Sailing yacht or sail-assisted motor yacht?
The term ‘sailing yacht’ is in danger of becoming a tool for greenwashing, should it be reserved for vessels that actually sail?
Put a group of superyacht industry experts in a room together and ask them, what's the biggest sail yacht in the world? This shouldn’t be a controversial question. You’d think a straightforward question would result in a straightforward answer, but I can guarantee that not everyone would have the same response. Sailing Yacht A is widely regarded as the biggest sailing yacht in the world, however, technically speaking, it is a sail-assisted motor yacht. Therefore, you could argue that the newly launched Y721 is now the largest sailing yacht in the world.
The problem is, who gets to distinguish what a sail-assisted motor yacht is and what a pure sailing yacht is? If it is down to how often the sails get used, then you could argue that there are many sailing yachts that spend almost all of their time cruising with the main engines running. You could counter this and say that anything with sails is a sailing yacht. However, I would argue that there is value in differentiating between yachts that can sail and yachts that do sail.
From a PR perspective, a sailing yacht is more appealing than a big motor yacht, largely because people assume if it has rigging, then it must be more sustainable. Earlier this year I was interviewed by Jeremy Vine on BBC Radio 2 and I was questioned why superyachts should be allowed to exist given the current climate crisis. I pointed out that while the industry does need to do better, not every yacht is a giant diesel-guzzling machine. The industry is working towards hybrid propulsion and hopefully, the sailing yacht market could be reinvigorated. The presenter scoffed, “Yeah but that's a sailboat, it’s not really a superyacht now is it?” This is the kind of naivety that some current sailing yacht owners and potential clients will be banking on.
Just because a yacht has sails, that doesn’t mean it is sustainable, in fact, it accounts for very little. You can have a very large sail yacht that has a huge hotel load, an operational profile that doesn’t consider the environment, and two massive engines that consume loads of fuel, and yet, you are off the hook because at least it's a sailboat.
On the other hand, you have something like the 106 metre Black Pearl. Black Pearl features a DynaRig, a hybrid propulsion system, and is able to regenerate energy by dragging the controlled-pitch propellers through the water while sailing. The yacht spends a lot of time under sail - the captain estimates that they use the sails 80 per cent of the time when underway. Recently, the yacht sailed 100 per cent of the way from Gibraltar to Amsterdam and they were even able to regenerate energy when the conditions allowed.
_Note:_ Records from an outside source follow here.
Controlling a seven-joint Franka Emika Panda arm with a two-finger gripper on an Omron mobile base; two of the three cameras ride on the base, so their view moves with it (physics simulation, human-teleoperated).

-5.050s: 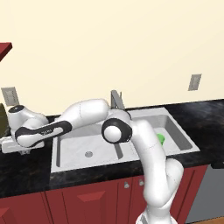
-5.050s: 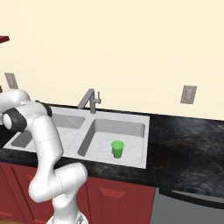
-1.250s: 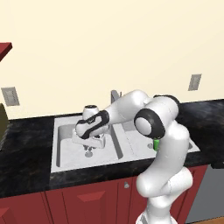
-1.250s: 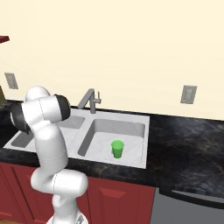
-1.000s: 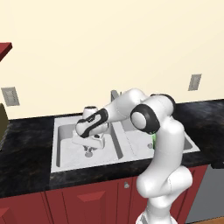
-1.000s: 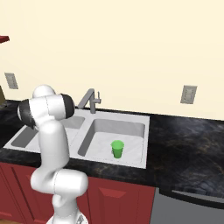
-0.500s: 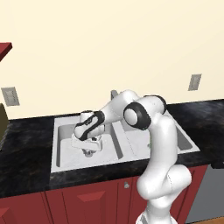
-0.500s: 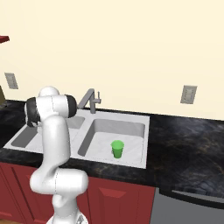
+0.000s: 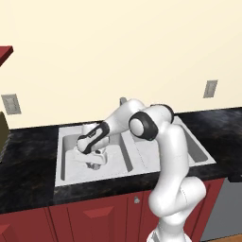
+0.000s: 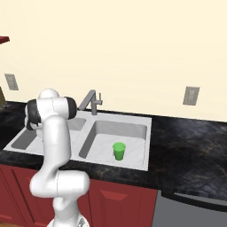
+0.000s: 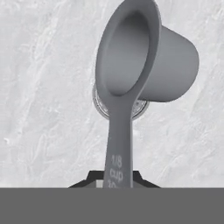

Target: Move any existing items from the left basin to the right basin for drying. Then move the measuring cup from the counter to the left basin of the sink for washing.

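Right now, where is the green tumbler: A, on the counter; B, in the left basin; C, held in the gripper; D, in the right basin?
D: the green tumbler stands upright on the floor of the right basin, while the gripper holds the measuring cup by its handle.

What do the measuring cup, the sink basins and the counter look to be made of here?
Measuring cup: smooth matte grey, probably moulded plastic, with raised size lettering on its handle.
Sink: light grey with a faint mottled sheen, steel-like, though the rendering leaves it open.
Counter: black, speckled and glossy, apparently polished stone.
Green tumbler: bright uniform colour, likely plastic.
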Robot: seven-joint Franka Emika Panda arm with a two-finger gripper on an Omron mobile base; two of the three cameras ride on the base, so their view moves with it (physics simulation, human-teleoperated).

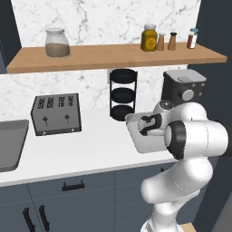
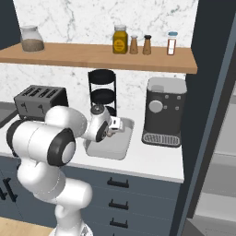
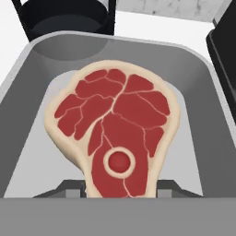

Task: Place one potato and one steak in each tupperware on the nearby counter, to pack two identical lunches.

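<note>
A raw red steak (image 3: 113, 133) with a pale fat rim and a round bone hangs over the inside of a grey tupperware (image 3: 27, 83). My gripper (image 3: 120, 189) is shut on the steak's narrow lower end, with one fingertip (image 3: 69, 187) showing on each side of it. From the base cameras, the gripper (image 1: 135, 123) (image 2: 118, 124) hovers above the tupperware (image 1: 138, 144) (image 2: 108, 148), which rests on the white counter (image 1: 81, 154) in front of the black stand. The tupperware's floor under the steak looks bare. Any potato or second tupperware is out of view.
A black three-tier stand (image 1: 123, 93) rises just behind the tupperware, and a dark coffee machine (image 2: 163, 110) stands to its right. A toaster (image 1: 55, 113) and a sink (image 1: 10, 142) lie to the left. A wooden shelf (image 1: 113, 56) with jars hangs overhead.
</note>
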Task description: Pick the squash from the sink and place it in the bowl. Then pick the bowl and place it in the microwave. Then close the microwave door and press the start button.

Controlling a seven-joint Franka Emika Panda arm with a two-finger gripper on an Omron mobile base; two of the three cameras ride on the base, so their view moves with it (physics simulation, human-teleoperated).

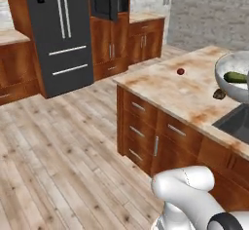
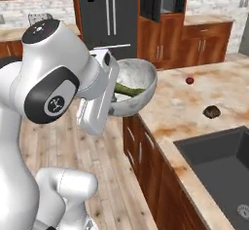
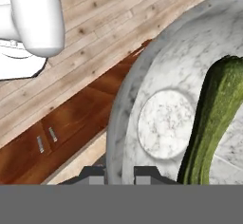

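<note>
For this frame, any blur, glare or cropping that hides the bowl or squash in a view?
Left base view: soft render, the bowl cut by the right edge, the squash readable. Right base view: the arm covers the bowl's left side, no glare. Hand view: very close, bowl and squash cropped, marbled texture sharp, gripper at the rim.

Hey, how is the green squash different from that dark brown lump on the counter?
The squash is green and long; the brown lump is dark and roundish. The squash lies inside the bowl, which the gripper holds lifted beyond the counter edge; the lump sits directly on the counter, near the sink. The squash looks longer than the lump. Both are small beside the bowl.
</note>
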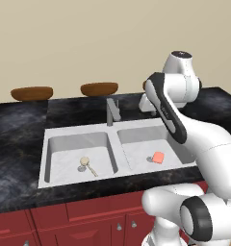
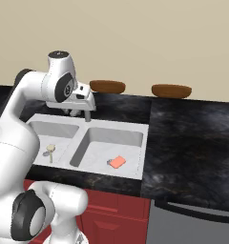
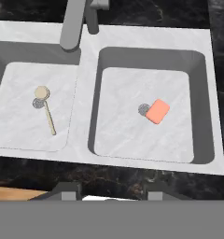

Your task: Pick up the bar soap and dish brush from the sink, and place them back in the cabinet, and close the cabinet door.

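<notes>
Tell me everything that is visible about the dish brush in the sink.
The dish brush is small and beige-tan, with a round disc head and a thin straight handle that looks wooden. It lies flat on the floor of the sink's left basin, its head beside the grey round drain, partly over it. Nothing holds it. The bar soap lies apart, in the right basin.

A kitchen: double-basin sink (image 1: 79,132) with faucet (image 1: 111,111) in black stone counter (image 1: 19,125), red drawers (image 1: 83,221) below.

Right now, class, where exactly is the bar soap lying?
The bar soap lies flat on the floor of the sink's right basin, beside the drain. The dish brush is in the left basin.
</notes>
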Controlling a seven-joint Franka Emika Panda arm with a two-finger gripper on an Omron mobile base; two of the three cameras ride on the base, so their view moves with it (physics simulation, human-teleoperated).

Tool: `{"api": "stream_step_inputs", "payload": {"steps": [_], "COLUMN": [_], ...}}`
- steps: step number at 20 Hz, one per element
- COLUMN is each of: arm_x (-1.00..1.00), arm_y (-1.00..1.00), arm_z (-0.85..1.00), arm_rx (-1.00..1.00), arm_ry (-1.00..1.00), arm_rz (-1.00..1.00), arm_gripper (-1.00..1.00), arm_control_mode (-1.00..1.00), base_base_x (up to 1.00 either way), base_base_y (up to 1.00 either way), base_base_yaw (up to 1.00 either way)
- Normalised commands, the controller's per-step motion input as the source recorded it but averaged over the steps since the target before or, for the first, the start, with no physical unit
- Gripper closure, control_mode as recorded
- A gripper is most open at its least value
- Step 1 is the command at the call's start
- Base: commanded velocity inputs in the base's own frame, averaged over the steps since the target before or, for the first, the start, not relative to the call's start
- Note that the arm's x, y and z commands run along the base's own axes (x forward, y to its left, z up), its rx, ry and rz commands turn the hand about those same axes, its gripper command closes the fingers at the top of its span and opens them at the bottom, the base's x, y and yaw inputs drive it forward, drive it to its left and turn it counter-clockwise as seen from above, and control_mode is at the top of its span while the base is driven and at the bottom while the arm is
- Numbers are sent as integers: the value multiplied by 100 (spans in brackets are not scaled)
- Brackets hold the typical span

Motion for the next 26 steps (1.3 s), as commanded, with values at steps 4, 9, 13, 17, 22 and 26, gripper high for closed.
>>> {"api": "stream_step_inputs", "payload": {"steps": [4,9,13,17,22,26], "arm_x": [0,0,0,1,14,31], "arm_y": [-6,-16,-21,-26,-32,-25], "arm_z": [0,-2,-8,-13,-25,-30], "arm_rx": [0,0,0,0,0,0], "arm_ry": [0,0,0,0,0,0], "arm_rz": [-4,-15,-18,-17,-7,0], "arm_gripper": [-100,-100,-100,-100,-100,-100], "arm_control_mode": [-100,-100,-100,-100,-100,-100], "base_base_x": [0,0,0,0,0,0], "base_base_y": [0,0,0,0,0,0], "base_base_yaw": [0,0,0,0,0,0]}}
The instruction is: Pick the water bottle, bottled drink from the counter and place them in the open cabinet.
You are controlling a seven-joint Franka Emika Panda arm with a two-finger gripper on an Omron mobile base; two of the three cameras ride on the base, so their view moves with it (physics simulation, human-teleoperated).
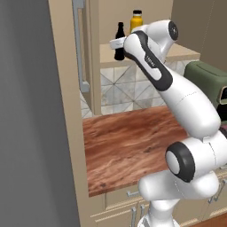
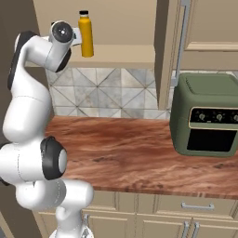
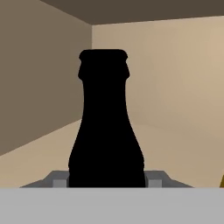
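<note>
Placement is nearly finished: the water bottle [image 1: 136, 20] stands shelved beside the hand [image 1: 117, 44], which is clenched on the bottled drink [image 1: 119, 41], unreleased.

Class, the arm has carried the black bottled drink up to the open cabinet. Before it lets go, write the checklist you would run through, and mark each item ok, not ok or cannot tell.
1. Bottled drink between the jaws of the gripper: ok, closed on its body.
2. Bottled drink upright: ok in the left base and hand views.
3. Bottled drink over the open cabinet shelf: ok, inside the opening.
4. Its base resting on the shelf: cannot tell, the arm hides it.
5. Water bottle already shelved and upright: ok.
6. Gap between the two bottles: ok, apart in the left base view.
</note>
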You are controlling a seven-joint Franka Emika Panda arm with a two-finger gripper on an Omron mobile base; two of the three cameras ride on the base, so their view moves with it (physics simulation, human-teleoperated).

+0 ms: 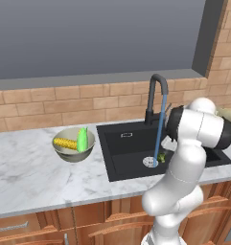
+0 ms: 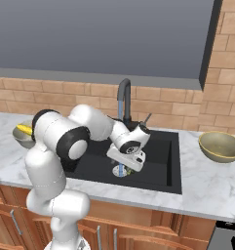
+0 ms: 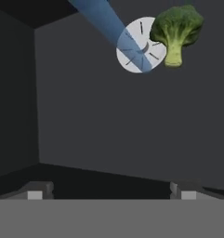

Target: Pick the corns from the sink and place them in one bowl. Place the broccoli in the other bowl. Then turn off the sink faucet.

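Your gripper (image 3: 108, 190) hangs inside the sink (image 1: 131, 148), jaws spread wide and empty. The broccoli (image 3: 176, 32) lies on the sink floor just beside the drain (image 3: 139, 45), where the faucet (image 1: 156, 98) stream lands. Both corns (image 1: 73, 141) sit in the pale bowl (image 1: 74, 153). Descend off-centre and you may knock the broccoli away.
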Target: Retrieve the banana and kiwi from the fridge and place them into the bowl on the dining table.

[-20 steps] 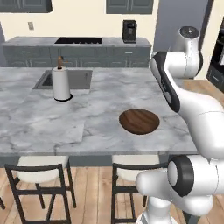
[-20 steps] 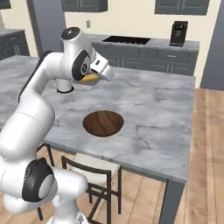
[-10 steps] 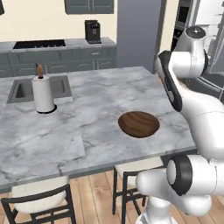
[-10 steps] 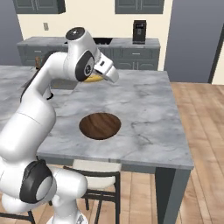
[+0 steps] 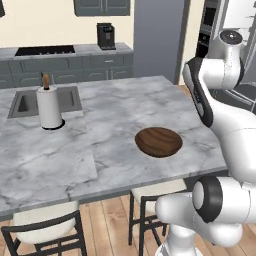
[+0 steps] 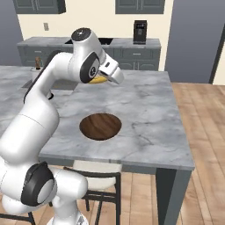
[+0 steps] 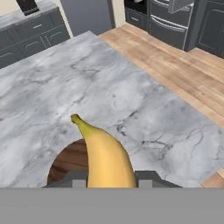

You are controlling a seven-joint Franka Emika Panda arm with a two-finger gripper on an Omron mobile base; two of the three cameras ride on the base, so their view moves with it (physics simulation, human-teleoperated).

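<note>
My gripper [image 7: 109, 180] is shut on the banana [image 7: 105, 157], a curved yellow fruit with a dark tip that sticks out ahead of the fingers. It hangs above the marble dining table [image 7: 109, 87], over the near rim of the dark brown bowl [image 7: 68, 161]. In the right base view the gripper [image 6: 103, 80] holds the banana [image 6: 99, 81] up behind the bowl [image 6: 100, 126], well above the dining table [image 6: 145, 110]. The bowl [image 5: 159, 141] looks empty. The steel fridge [image 7: 173, 28] stands across the wood floor. The kiwi is out of view.
A paper towel roll [image 5: 50, 107] stands beside a sink [image 5: 20, 102] at the table's far left. A coffee machine [image 5: 105, 36] sits on the dark back counter. Stools [image 5: 45, 230] are tucked under the table's near edge. Wood floor [image 6: 197, 132] lies to the right.
The whole picture has shifted, so the base has driven around the table. The arm keeps the banana held at the same height above the table by the bowl.
</note>
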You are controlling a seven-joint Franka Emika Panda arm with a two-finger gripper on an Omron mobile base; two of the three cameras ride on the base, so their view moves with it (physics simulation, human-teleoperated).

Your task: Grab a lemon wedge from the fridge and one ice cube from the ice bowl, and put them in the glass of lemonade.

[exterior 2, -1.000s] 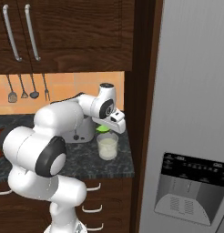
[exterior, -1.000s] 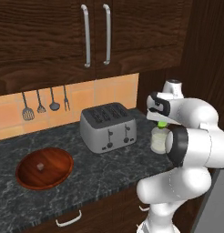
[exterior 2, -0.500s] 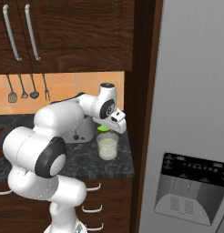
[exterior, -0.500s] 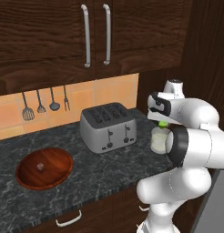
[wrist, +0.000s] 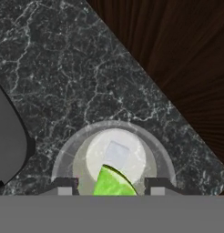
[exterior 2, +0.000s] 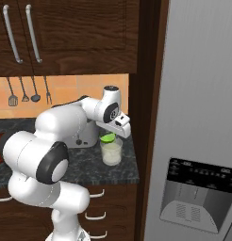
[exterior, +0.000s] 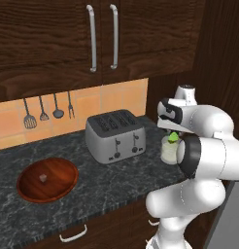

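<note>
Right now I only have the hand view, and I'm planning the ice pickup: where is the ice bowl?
Observer: On the counter, left of the toaster; that's the ice bowl.
Operator: Any ice in it?
Observer: Yes, one ice cube lies near its middle.
Operator: And how high is the wedge?
Observer: The right base view shows the lemon wedge at the rim of the glass of lemonade.

The white arm folds forward, its hand (wrist: 112,186) pointing straight down, fingers (wrist: 64,185) parted.
</note>
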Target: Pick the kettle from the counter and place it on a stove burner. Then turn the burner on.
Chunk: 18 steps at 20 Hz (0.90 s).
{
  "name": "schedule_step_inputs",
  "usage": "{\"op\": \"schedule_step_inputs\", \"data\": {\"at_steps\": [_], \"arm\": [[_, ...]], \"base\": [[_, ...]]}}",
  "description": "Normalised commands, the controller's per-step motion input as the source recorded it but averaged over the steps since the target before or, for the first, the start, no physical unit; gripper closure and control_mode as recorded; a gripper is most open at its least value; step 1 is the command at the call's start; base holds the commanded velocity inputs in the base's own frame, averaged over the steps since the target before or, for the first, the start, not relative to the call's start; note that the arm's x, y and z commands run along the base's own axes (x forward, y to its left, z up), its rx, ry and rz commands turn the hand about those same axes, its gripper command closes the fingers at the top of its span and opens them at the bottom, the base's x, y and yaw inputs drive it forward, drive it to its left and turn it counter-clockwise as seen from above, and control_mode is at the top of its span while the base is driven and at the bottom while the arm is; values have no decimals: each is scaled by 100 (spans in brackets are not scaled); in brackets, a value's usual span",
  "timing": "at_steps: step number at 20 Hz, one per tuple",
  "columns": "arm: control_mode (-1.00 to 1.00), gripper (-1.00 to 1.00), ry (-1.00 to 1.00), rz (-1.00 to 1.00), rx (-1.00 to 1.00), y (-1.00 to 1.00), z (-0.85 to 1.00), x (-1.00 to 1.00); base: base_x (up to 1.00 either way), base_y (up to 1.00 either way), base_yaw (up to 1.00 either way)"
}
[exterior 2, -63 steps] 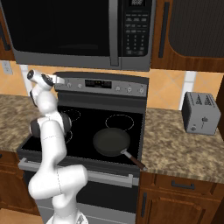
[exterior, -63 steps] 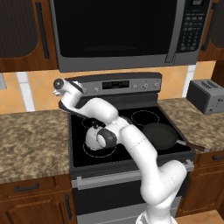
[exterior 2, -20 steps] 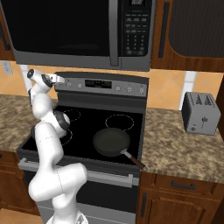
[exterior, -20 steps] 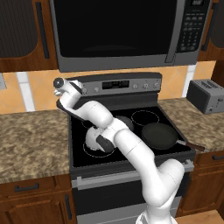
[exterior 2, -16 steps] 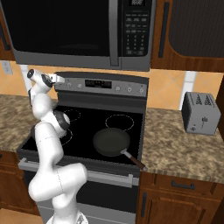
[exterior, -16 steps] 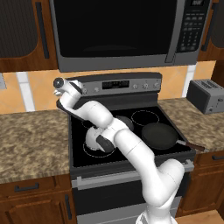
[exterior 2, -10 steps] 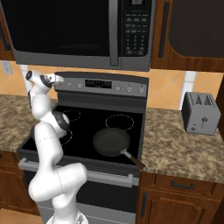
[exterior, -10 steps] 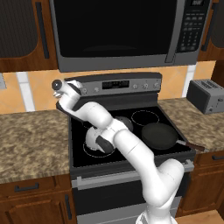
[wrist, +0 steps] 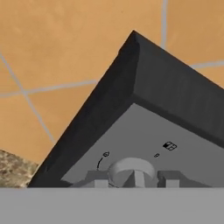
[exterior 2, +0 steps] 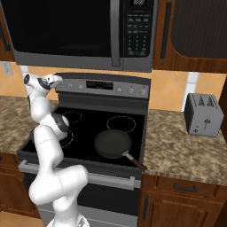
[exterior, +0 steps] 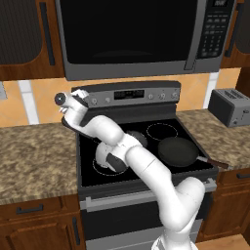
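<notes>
The kettle (exterior: pixel 138 139), a pale silvery dome, sits on the black glass cooktop (exterior: pixel 146 146) toward its left side, mostly hidden behind the arm. The gripper (wrist: pixel 131 180) has its fingers either side of a grey round knob (wrist: pixel 131 171) at the left end of the stove's control panel (exterior: pixel 128 94); I cannot tell whether they press it. A black frying pan (exterior 2: pixel 113 144) rests front right. Speckled granite worktop (exterior: pixel 34 151) flanks the stove, a toaster (exterior 2: pixel 203 114) on its right stretch, a microwave (exterior 2: pixel 80 31) overhead.

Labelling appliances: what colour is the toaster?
Silvery grey toaster with dark slots, clearest in the right base view.
</notes>
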Motion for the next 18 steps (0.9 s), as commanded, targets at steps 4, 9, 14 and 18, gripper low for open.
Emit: {"op": "schedule_step_inputs", "data": {"at_steps": [4, 9, 14, 18], "arm": [[-100, 100, 0, 20, -18, 0, 0, 0], [-100, 100, 0, 21, -16, 0, -1, 0], [-100, 100, -9, 0, 0, 1, 0, -19], [-100, -100, -23, 0, 0, 0, 0, -55]], "base": [[0, 0, 0], [0, 0, 0], [0, 0, 0], [0, 0, 0]]}}
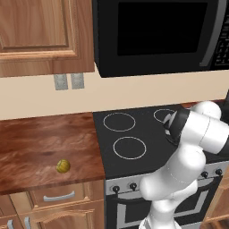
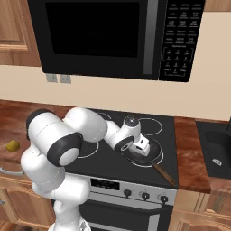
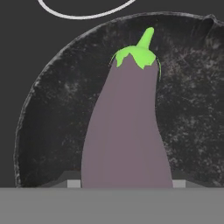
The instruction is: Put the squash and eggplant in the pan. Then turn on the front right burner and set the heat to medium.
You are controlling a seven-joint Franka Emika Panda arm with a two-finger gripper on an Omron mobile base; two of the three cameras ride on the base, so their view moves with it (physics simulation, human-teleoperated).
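Note:
The eggplant, purple with a bright green stem cap, stands between my gripper's fingers, stem end pointing away toward the pan's floor. The gripper is shut on it, low over the dark grey pan. The pan sits on the front right burner, which it covers, and its brown handle points toward the stove front. Whether the eggplant touches the pan I cannot tell. The squash, a small yellow-olive ball, lies on the wooden counter left of the stove, far from the gripper.
Three other white burner rings mark the black cooktop. Stove knobs line the front panel below the pan. A black microwave hangs above. A sink lies to the right.

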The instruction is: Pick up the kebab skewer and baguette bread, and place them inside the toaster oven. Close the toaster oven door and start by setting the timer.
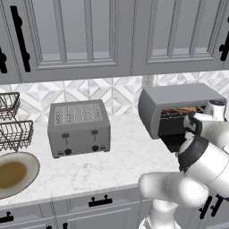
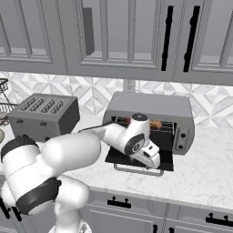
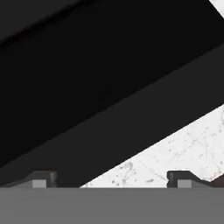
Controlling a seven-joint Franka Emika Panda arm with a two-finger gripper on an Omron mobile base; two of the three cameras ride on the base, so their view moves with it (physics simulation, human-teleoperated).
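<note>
- A grey, round-topped toaster oven (image 2: 150,109) sits at centre right of the right base view on a white speckled marble worktop (image 2: 205,175).
- Its dark glass toaster oven door (image 2: 119,157) lies dropped open, a silver bar handle along the front edge.
- Golden-brown baguette bread (image 2: 156,124) rests on the inner wire rack.
- The white arm's gripper (image 2: 157,163) hangs over the open door, jaws spread wide and empty.
- A boxy grey slotted toaster (image 1: 78,127) stands at centre left of the left base view.

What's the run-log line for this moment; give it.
gripper: open, empty | door: down | oven: food on rack | timer: unset
</note>
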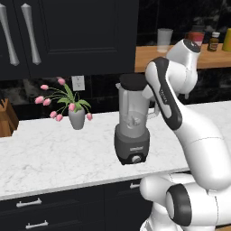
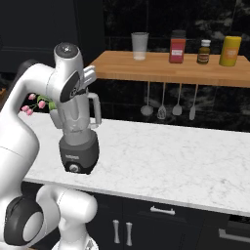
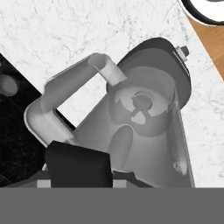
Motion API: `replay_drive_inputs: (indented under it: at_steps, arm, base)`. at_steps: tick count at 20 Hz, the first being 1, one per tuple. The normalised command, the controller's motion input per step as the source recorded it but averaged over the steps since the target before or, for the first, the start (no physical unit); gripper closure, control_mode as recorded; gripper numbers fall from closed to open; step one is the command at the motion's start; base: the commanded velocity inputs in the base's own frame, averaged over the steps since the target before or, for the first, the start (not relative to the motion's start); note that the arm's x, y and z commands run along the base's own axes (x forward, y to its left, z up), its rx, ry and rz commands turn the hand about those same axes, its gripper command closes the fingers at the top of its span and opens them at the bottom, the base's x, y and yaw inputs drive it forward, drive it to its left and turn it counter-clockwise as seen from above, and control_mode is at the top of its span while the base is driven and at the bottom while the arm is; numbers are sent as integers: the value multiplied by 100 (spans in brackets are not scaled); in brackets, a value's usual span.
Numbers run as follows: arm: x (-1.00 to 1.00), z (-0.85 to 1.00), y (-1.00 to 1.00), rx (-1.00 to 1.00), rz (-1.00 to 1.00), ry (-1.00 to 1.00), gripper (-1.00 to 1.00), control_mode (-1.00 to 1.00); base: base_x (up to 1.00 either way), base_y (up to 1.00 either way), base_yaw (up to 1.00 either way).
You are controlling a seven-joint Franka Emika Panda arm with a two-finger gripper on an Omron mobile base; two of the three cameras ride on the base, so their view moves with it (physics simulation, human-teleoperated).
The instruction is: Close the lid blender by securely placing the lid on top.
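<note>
The blender (image 1: 132, 131) stands on the white marble counter (image 1: 54, 158), with a dark grey base, a front knob and a clear grey jar. The black lid (image 1: 132, 81) sits at the jar's mouth, slightly tilted. In the hand view I look down into the open jar (image 3: 144, 127) at its blades, with the jar handle (image 3: 57, 100) to the left. The lid (image 3: 78, 162) shows there as a dark block at the bottom, and my gripper (image 3: 79, 177) is shut on it. From the right base view, my hand covers the top of the blender (image 2: 78, 141).
A vase of pink tulips (image 1: 76, 116) stands left of the blender, and a knife block (image 1: 5, 119) is at the far left. A wooden shelf (image 2: 166, 68) above holds a frosted cup (image 2: 139, 46) and jars. Utensils (image 2: 162, 102) hang under it.
</note>
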Motion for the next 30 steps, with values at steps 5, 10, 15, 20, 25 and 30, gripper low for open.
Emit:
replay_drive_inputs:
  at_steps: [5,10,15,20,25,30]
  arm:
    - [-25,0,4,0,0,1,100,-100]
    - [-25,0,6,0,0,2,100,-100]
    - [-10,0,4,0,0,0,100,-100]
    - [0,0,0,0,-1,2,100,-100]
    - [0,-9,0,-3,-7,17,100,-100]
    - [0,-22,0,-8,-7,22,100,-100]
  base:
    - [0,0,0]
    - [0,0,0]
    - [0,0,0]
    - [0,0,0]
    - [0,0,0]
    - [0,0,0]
And guess what, the captain of the vessel, Chris Gartner, doesn’t even call it a sailing yacht. In a recent article with SuperyachtNews, he stated that he prefers the term ‘auxiliary-powered sailing ship’ because of the stigma attached to sailing yachts in the superyacht industry. You can’t blame him either, Black Pearl is a special ship, and unfortunately, most people don’t make the effort of giving it the recognition it deserves.
So, instead of tarnishing every sailing yacht with the same green brush, the industry should take the time to reconsider how we label a yacht based on its credentials and unique features. The superyacht industry has outgrown outdated definitions - Def. ‘Sailing yacht’ - a leisure craft that uses sails as its primary means of propulsion. That is a completely different thing to a boat that has sails but doesn’t use them. You don’t call an aeroplane a car just because it has wheels.